Но сейчас, чтобы в России в принципе можно было нормально преподавать, получать образование и заниматься научной деятельностью, нужно заниматься политикой. Я занимаюсь политикой для того, чтобы дальше иметь возможность преподавать. Наша цель — изменить мир, сделать его таким, чтобы человек в нем мог заниматься тем, чем хочет.
— В своем посте в фейсбуке в день объявления об отъезде вы написали, что не уехали раньше, потому что вам «важно было понять самим и продемонстрировать всему миру, что Кремлю не удалось убить российское общество». Вы пишете, что эта цель достигнута: «Больше ни у кого нет сомнений, что ставка Кремля на смерть гражданского общества внутри России провалилась». Как вам удалось нащупать пульс гражданского общества? Почему вы делаете вывод, что оно еще живо?
— Потому что мы сами делали проекты, создавали новое, видели кучу таких же инициатив, например правозащитных, то же «ОВД-Инфо» — сколько по нему ни бьют, оно осталось [и продолжает работу]. Так же как «Мемориал» — видно, что люди держат удар, хотя по ним колотят со страшной силой.
Есть и куча других — например, в Москве [их делают люди], которые участвовали у нас [в «ВыДвижении»], с горящими глазами организуют разные проекты — например, небольшую библиотеку. Стало много киноклубов, потому что это закрытое, относительно безопасное мероприятие: можно собраться, посмотреть политический фильм, обсудить его.
— Это киноклубы с антивоенной оптикой?
— Сейчас все с антивоенной оптикой — любое настоящее дело, которое люди делают искренне. Есть, конечно, те, кто искренне тащит что-то на фронт, — но все остальное имеет антивоенный характер.

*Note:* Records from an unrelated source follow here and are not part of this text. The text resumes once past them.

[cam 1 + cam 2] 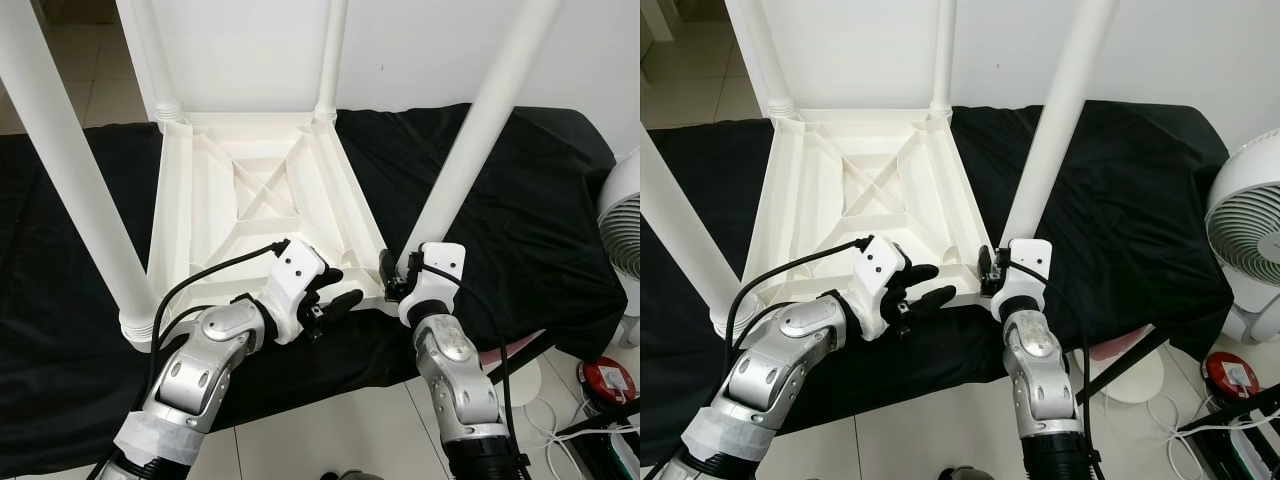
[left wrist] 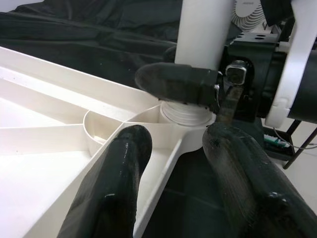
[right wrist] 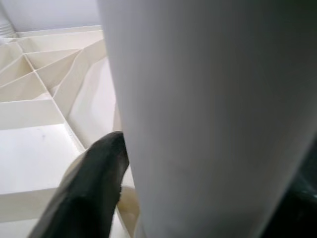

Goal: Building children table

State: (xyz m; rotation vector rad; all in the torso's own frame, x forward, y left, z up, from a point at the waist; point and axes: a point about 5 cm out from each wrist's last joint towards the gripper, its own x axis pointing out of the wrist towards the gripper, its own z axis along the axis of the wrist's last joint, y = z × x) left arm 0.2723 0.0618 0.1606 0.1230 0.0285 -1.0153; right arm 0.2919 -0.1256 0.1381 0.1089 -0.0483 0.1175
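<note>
A: What is shown from the head, and why is the table [image 1: 255, 190] laid that way?

B: The white plastic table is set upside down on a surface draped in black cloth [image 1: 520, 200], so that the ribbed underside and its corner sockets are exposed. All four legs are stood upright in the corners. The near right leg [image 1: 470, 150] is gripped low down by the right end effector [image 1: 392, 285], probably so that it can be steadied or pressed into its socket. The left end effector [image 1: 335, 305] is held spread at the table's near edge, just beside that corner, apparently to brace the frame. A fan [image 1: 1250, 240] is seen off to the right on the floor.

A: And from the left wrist?

B: The left fingers [image 2: 114, 193] are seen parted over the rim, one above the ribbing and one outside the edge, with nothing pinched. The leg's ringed foot [image 2: 185, 111] is seen seated in the corner socket, with the right end effector's finger [image 2: 173, 84] wrapped around the leg just above it.

A: And from the right wrist?

B: The leg [image 3: 213, 119] is pressed close against the camera, with one black finger [image 3: 89, 183] laid against its side, which suits a closed grip. The job is judged nearly finished.
</note>
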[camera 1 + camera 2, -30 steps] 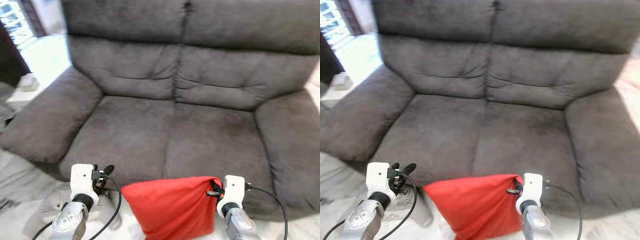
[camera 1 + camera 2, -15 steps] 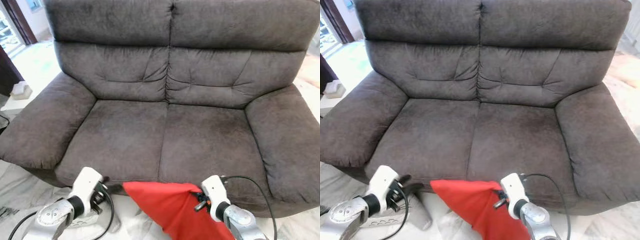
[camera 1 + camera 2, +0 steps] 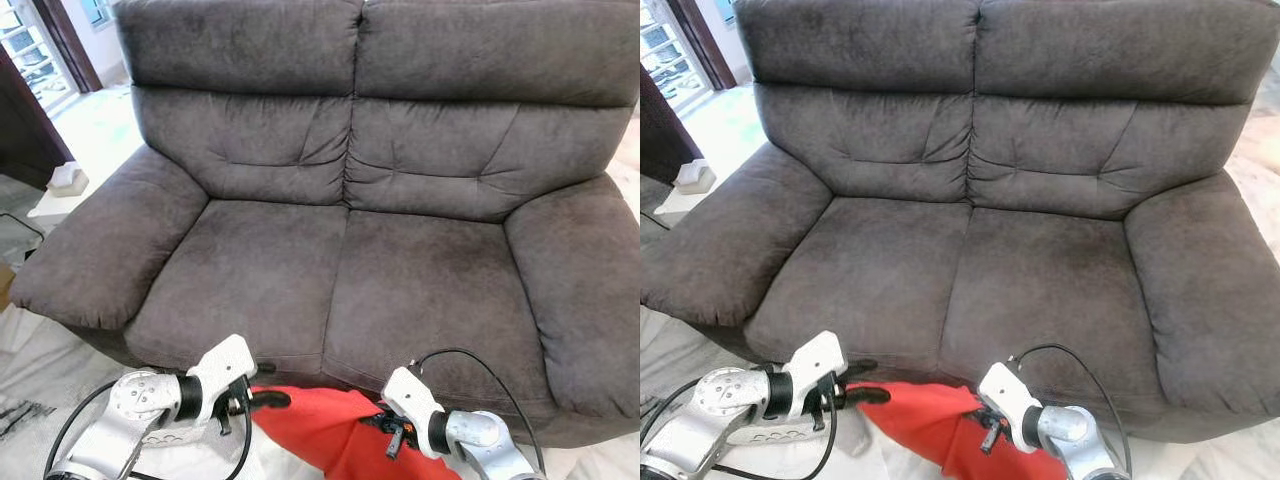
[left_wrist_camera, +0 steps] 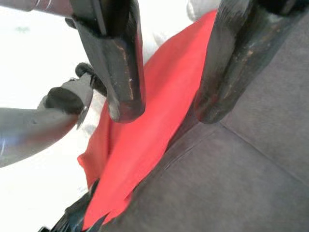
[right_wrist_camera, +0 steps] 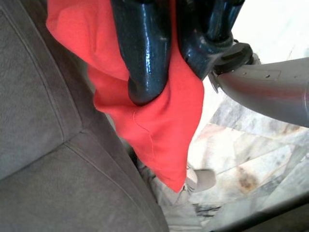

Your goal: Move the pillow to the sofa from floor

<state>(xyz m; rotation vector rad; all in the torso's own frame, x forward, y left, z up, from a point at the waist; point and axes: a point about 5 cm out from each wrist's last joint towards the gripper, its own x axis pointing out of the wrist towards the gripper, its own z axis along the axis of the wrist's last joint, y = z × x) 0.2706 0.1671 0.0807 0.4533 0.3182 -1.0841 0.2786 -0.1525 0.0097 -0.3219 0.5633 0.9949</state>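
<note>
From the left eye view, the red pillow (image 3: 335, 440) is hanging just below the front edge of the grey sofa (image 3: 340, 270), not yet on the seat. The left end effector (image 3: 262, 398) is reaching toward its near corner, and the right end effector (image 3: 385, 425) is meeting the opposite edge.

In the left wrist view, the left fingers (image 4: 118, 58) are standing apart, straddling the red cloth without pinching it.

In the right wrist view, the right fingers (image 5: 145, 48) are clamping a fold of the pillow (image 5: 154, 125), which is drooping limply. It looks soft and light; pinching cloth near a corner should hold.
</note>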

Люди держат в голове не только войну — это важнейшая, главная катастрофа нашей жизни, но они уже начинают думать чуть дальше. Как будет дальше? Их это волнует.
— Вы говорили, что готовы вернуться в Россию даже сейчас, если будет какая-то большая, значительная политическая цель, которую можно будет достичь. Как может выглядеть этот сценарий?
— Это вопрос политической целесообразности. [Я смогу вернуться, если] в России начнутся процессы, которые создадут такую трещину, в которую смогут устремиться миллионы простых людей и своим коллективным участием — уличным, выстраивая сети самоорганизации — пытаться изменить, надавить, заставить режим трансформироваться. В этот момент присутствие узнаваемых людей, про которых известно, что вокруг них выстраивается процесс самоорганизации, может быть важным.
В этот момент, если он возникнет, я постараюсь вернуться, несмотря на риск. Вернее, он точно возникнет — вопрос когда. Сейчас мы делаем все, чтобы этот момент приблизился, — а дальше будем участвовать.